Thus, a digital assistant experience can be transferred between
devices to enable a user to remain engaged with the experience as
the user moves between different locations.
[0114] In at least some implementations, transferring elements of a
digital assistant experience can be implemented via the digital
assistant service 140. For instance, the digital assistant 126 can
communicate state information for the digital assistant experience
to the digital assistant service 140, which can then communicate
the state information to the different device to enable the
different device to configure its output of the digital assistant
experience. Alternatively or additionally, transferring elements of
a digital assistant experience can be implemented via direct
device-device communication, such as between the client device 102
and the different device 402 discussed with reference to the
scenario 400.
[0115] Thus, techniques for digital assistant experience based on
presence sensing discussed herein provide for adaptable digital
assistant experiences that consider various contextual factors such
as user proximity, user identity, user emotional state, and so
forth. Further, the techniques enable system resources to be
conserved by enabling the resources to be powered off and/or
hibernated when the resources are not used for a particular
interaction modality for a digital assistant experience.
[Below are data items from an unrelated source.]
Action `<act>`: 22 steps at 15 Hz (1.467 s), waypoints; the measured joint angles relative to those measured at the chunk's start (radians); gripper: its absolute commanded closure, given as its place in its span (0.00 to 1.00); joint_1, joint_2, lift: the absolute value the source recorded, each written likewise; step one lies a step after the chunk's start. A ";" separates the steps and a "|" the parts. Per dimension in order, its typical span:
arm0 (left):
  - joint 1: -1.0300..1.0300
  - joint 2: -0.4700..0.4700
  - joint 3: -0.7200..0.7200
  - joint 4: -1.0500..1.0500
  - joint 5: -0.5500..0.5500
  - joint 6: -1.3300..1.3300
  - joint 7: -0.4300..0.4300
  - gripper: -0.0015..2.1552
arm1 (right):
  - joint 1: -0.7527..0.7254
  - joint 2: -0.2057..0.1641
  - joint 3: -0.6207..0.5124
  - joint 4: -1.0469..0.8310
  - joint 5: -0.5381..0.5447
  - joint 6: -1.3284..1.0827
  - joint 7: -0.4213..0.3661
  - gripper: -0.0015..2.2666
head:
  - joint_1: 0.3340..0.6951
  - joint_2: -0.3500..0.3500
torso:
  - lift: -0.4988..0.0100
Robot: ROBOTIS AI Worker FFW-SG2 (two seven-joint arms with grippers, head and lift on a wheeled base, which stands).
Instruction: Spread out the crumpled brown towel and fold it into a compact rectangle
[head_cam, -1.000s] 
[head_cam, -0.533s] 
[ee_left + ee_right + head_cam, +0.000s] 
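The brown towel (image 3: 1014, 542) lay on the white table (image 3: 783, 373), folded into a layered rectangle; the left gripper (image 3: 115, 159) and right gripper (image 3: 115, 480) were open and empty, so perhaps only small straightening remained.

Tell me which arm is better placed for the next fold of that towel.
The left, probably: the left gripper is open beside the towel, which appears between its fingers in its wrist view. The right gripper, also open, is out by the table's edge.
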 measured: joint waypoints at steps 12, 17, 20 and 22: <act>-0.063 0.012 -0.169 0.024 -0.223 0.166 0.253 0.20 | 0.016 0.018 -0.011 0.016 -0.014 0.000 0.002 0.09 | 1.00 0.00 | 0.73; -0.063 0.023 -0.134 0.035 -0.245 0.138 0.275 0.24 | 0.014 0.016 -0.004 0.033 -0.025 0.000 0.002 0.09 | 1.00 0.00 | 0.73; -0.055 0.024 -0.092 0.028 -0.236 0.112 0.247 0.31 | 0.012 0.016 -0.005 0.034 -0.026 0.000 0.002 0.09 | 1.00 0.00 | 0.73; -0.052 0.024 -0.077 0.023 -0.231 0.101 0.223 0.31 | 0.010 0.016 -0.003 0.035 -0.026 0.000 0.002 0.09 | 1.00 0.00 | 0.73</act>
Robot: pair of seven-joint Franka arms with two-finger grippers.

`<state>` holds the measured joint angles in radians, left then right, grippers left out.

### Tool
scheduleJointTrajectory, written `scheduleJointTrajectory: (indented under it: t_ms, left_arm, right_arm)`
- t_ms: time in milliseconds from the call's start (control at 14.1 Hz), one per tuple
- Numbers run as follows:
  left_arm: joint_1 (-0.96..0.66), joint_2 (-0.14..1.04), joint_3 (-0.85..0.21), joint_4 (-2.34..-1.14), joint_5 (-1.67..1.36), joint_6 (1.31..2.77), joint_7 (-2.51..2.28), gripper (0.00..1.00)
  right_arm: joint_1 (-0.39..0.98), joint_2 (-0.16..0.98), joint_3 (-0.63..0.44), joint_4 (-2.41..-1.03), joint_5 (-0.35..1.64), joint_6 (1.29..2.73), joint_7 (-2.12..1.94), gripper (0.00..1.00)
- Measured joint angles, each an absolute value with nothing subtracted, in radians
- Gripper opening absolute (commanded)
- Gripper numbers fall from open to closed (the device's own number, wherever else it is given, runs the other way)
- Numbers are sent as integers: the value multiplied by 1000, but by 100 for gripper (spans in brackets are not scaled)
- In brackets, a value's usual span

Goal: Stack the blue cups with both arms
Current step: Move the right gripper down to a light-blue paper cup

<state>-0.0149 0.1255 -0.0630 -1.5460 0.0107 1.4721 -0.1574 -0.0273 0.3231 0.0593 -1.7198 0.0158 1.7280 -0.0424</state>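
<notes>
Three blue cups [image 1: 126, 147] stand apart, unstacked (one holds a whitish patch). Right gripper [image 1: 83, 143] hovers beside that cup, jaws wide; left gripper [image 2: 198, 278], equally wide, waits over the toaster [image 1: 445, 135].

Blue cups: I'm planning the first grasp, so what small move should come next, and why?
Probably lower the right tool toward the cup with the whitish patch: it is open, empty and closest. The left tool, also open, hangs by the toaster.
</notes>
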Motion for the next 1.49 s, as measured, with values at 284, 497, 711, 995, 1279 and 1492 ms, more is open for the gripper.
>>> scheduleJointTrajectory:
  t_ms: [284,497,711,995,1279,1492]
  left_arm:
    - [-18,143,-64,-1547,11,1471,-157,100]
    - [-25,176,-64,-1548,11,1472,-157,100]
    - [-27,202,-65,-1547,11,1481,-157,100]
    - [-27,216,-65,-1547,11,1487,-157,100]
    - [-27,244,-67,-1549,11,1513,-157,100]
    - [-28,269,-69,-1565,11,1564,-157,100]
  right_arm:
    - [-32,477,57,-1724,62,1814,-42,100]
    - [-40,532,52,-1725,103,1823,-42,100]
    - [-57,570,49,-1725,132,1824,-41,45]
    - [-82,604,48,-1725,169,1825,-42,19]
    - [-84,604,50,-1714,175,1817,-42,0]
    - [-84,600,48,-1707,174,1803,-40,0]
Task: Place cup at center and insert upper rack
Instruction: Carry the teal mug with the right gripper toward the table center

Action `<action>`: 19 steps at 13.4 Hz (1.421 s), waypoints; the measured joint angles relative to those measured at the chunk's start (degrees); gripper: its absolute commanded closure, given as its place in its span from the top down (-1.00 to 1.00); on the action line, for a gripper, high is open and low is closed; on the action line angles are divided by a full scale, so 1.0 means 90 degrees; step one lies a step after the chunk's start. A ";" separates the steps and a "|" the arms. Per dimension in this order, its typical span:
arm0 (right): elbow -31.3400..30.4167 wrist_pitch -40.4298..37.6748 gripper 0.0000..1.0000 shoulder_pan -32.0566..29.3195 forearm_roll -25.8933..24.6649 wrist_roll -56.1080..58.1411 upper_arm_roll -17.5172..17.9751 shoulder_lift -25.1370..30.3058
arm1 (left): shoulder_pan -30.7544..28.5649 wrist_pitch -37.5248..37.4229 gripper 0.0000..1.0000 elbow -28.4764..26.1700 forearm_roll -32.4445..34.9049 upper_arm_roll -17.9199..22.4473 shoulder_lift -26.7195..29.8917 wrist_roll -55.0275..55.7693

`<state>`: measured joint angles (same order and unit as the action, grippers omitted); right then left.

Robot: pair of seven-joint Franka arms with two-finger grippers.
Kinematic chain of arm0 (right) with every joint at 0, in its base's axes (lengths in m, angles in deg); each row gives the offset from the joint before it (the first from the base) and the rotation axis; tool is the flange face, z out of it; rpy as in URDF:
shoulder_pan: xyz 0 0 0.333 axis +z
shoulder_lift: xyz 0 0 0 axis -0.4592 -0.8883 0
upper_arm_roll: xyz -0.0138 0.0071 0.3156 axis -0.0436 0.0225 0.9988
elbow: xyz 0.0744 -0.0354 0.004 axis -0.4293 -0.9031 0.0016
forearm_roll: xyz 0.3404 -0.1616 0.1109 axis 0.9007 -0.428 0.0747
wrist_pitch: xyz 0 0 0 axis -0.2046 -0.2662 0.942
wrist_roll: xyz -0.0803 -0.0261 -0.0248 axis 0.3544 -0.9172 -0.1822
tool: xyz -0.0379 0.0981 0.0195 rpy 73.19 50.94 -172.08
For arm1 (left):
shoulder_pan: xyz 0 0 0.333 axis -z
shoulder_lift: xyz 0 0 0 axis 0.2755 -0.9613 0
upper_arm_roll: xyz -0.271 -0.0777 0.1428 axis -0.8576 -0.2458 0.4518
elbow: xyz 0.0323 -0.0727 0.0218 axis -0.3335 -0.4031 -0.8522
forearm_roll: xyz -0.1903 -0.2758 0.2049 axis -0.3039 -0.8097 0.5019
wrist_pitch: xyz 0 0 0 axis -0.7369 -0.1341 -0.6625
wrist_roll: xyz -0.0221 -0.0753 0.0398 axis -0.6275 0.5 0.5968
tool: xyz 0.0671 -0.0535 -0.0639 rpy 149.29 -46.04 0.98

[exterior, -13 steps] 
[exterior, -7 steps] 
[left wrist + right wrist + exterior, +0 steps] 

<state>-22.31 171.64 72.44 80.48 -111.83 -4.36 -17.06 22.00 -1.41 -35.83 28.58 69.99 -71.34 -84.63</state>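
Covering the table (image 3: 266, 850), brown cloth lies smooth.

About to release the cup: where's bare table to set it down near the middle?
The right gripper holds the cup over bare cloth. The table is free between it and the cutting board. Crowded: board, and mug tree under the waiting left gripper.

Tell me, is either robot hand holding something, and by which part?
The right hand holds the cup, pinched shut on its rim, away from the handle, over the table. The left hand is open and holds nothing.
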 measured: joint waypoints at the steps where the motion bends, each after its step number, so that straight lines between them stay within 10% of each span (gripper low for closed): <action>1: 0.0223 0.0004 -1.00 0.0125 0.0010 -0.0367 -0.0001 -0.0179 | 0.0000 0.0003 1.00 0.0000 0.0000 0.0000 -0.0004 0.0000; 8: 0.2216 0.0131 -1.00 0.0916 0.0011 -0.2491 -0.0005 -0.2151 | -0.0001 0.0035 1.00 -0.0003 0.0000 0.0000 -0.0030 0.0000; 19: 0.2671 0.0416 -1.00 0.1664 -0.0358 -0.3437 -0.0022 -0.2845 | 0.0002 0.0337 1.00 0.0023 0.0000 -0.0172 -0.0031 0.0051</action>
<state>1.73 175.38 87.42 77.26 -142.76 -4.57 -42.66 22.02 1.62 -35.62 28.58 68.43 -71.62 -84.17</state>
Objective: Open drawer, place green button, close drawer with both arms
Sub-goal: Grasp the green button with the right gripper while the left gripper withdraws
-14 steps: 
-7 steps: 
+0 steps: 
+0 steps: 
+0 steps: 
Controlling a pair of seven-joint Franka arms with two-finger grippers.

[0116] Having considered the foregoing procedures, consider a
discussion of an example system in accordance with one or more
implementations.
[0117] Example System and Device
[0118] FIG. 9 illustrates an example system generally at 900 that
includes an example computing device 902 that is representative of
one or more computing systems and/or devices that may implement
various techniques described herein. For example, the client device
102 and/or the digital assistant service 140 discussed above with
reference to FIG. 1 can be embodied as the computing device 902. As
depicted, the computing device 902 may implement one or more of the
digital assistant 126, the system behavior manager 130, the sensors
132, and/or the digital assistant service 140. The computing device
902 may be, for example, a server of a service provider, a device
associated with the client (e.g., a client device), an on-chip
system, and/or any other suitable computing device or computing
system.
[0119] The example computing device 902 as illustrated includes a
processing system 904, one or more computer-readable media 906, and
one or more Input/Output (I/O) Interfaces 908 that are
communicatively coupled, one to another. Although not shown, the
computing device 902 may further include a system bus or other data
and command transfer system that couples the various components,
one to another. A system bus can include any one or combination of
different bus structures, such as a memory bus or memory
controller, a peripheral bus, a universal serial bus, and/or a
processor or local bus that utilizes any of a variety of bus
architectures. A variety of other examples are also contemplated,
such as control and data lines.
[0120] The processing system 904 is representative of functionality
to perform one or more operations using hardware. Accordingly, the
processing system 904 is illustrated as including hardware element
910 that may be configured as processors, functional blocks, and so
forth. This may include implementation in hardware as an
application specific integrated circuit or other logic device
formed using one or more semiconductors. The hardware elements 910
are not limited by the materials from which they are formed or the
processing mechanisms employed therein. For example, processors may
be comprised of semiconductor(s) and/or transistors (e.g.,
electronic integrated circuits (ICs)). In such a context,
processor-executable instructions may be electronically-executable
instructions.
[0121] The computer-readable media 906 is illustrated as including
memory/storage 912. The memory/storage 912 represents
memory/storage capacity associated with one or more
computer-readable media. The memory/storage 912 may include
volatile media (such as random access memory (RAM)) and/or
nonvolatile media (such as read only memory (ROM), Flash memory,
optical disks, magnetic disks, and so forth). The memory/storage
912 may include fixed media (e.g., RAM, ROM, a fixed hard drive,
and so on) as well as removable media (e.g., Flash memory, a
removable hard drive, an optical disc, and so forth). The
computer-readable media 906 may be configured in a variety of other
ways as further described below.
[0122] Input/output interface(s) 908 are representative of
functionality to allow a user to enter commands and information to
computing device 902, and also allow information to be presented to
the user and/or other components or devices using various
input/output devices. Examples of input devices include a keyboard,
a cursor control device (e.g., a mouse), a microphone (e.g., for
voice recognition and/or spoken input), a scanner, touch
functionality (e.g., capacitive or other sensors that are
configured to detect physical touch), a camera (e.g., which may
employ visible or non-visible wavelengths such as infrared
frequencies to detect movement that does not involve touch as
gestures), and so forth. Examples of output devices include a
display device (e.g., a monitor or projector), speakers, a printer,
a network card, tactile-response device, and so forth. Thus, the
computing device 902 may be configured in a variety of ways as
further described below to support user interaction.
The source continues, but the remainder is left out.